**What you need to do**
Check every line of the material below, and show those that contain "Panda".

**Dataset content**
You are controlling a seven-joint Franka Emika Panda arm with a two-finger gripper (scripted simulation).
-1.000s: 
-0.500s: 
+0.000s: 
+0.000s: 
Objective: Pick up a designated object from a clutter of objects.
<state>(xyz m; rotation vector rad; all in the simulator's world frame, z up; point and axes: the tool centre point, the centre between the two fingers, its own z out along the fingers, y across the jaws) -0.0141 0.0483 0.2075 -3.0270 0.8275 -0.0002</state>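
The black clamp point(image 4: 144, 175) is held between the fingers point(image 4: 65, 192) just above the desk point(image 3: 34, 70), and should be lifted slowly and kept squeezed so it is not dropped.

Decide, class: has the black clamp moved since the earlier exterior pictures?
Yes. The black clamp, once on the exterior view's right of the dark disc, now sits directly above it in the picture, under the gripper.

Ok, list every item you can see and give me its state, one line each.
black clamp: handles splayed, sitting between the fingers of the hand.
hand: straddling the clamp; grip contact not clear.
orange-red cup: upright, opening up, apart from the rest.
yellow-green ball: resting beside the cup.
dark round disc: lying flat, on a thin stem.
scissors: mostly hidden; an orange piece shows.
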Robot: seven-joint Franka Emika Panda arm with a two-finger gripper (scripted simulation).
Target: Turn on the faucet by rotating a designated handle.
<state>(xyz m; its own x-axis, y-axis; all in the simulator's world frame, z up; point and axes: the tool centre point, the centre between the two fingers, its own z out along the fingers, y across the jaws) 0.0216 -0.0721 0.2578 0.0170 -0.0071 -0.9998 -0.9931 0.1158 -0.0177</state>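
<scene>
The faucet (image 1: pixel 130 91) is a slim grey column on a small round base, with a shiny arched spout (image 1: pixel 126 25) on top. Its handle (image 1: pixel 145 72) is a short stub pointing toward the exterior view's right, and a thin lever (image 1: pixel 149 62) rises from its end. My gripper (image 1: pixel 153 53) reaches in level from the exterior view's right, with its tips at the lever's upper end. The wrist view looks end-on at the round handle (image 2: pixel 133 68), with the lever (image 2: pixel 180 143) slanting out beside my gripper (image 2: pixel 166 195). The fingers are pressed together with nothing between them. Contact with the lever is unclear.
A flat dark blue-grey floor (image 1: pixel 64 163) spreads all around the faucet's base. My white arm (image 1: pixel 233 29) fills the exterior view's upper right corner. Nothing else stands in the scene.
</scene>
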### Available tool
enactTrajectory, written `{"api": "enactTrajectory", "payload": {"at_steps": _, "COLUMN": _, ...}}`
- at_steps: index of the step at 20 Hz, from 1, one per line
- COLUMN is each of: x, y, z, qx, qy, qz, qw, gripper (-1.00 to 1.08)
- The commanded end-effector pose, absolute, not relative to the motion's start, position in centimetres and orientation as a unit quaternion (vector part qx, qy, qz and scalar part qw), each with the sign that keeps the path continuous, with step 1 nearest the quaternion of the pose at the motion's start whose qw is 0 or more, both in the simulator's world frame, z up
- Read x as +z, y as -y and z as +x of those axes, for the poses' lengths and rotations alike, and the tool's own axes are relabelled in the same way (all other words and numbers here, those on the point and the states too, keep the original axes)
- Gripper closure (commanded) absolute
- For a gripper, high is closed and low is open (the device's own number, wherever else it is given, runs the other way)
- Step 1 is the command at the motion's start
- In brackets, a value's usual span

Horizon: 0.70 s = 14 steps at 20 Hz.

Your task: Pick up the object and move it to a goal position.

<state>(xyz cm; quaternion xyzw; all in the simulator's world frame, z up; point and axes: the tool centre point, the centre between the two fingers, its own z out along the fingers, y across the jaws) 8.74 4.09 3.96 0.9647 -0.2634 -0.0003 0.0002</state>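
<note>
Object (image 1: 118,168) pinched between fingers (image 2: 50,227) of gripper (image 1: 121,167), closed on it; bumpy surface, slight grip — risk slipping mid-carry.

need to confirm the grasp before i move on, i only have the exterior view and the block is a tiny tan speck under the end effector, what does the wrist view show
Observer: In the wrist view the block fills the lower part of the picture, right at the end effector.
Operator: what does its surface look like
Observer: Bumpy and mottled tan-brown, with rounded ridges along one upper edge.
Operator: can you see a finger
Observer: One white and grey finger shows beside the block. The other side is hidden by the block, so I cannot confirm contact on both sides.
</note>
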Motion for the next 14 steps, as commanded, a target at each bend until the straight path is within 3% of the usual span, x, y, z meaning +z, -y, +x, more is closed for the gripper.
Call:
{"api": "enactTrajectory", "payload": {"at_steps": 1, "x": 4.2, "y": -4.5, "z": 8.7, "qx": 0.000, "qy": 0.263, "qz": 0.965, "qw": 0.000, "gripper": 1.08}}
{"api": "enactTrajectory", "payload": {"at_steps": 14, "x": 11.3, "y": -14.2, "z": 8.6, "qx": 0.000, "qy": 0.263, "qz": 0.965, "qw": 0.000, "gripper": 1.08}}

**Expected answer**
You are controlling a seven-joint Franka Emika Panda arm with a two-finger gripper (scripted simulation).
Robot: seven-joint Franka Emika Panda arm with a two-finger gripper (scripted simulation).

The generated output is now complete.